All lines from the top of the records below through the line holding "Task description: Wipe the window", and only those, should be printed exactly, minus the pictures.

● **Input**:
╔══
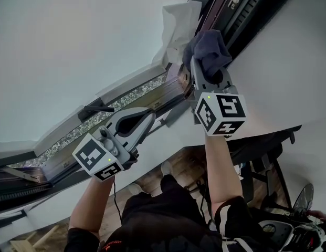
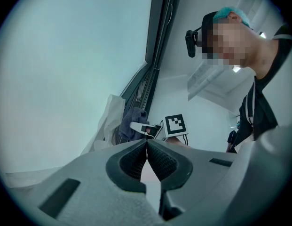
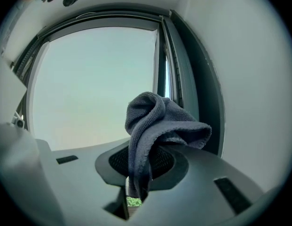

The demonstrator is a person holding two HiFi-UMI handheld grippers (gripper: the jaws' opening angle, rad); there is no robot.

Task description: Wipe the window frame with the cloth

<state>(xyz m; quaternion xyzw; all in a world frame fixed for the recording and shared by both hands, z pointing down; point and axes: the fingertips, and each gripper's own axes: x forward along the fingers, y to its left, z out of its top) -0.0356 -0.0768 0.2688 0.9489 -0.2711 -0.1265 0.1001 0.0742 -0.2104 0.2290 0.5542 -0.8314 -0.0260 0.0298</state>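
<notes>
A dark blue-grey cloth is bunched in my right gripper, which is shut on it and held up against the dark window frame. In the right gripper view the cloth droops over the jaws, with the frame's upright just behind it. My left gripper is lower and to the left, near the window's lower frame, shut with nothing in it. The left gripper view shows its jaws pressed together, with the cloth and the right gripper beyond.
A white crumpled sheet hangs by the frame next to the cloth. A black window handle sticks out at the lower left. White wall lies right of the frame. The person's arms and a chair are below.
</notes>
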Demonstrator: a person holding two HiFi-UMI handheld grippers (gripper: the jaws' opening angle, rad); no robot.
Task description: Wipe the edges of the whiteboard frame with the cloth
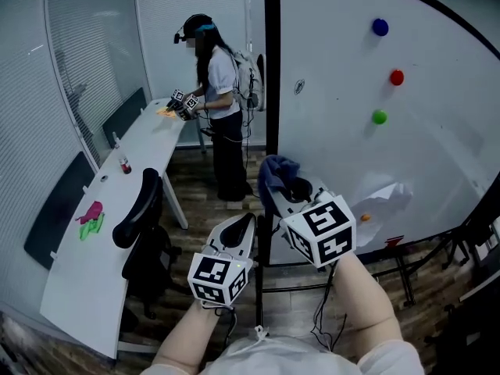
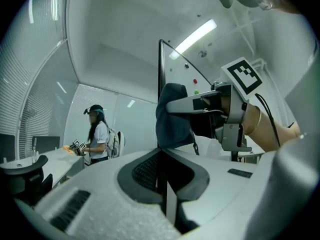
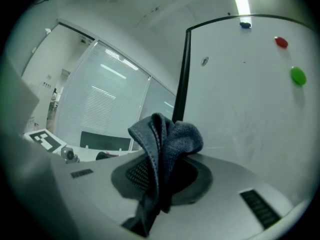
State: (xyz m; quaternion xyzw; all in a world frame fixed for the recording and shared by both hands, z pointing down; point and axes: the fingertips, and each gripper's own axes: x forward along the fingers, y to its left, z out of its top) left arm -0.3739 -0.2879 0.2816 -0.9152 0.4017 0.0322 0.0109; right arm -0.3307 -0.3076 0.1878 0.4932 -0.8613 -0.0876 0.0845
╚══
● **Solution to the problem**:
The demonstrator is a person holding two HiFi-UMI handheld grippers (gripper: the jaws' opening angle, rad); there is no robot.

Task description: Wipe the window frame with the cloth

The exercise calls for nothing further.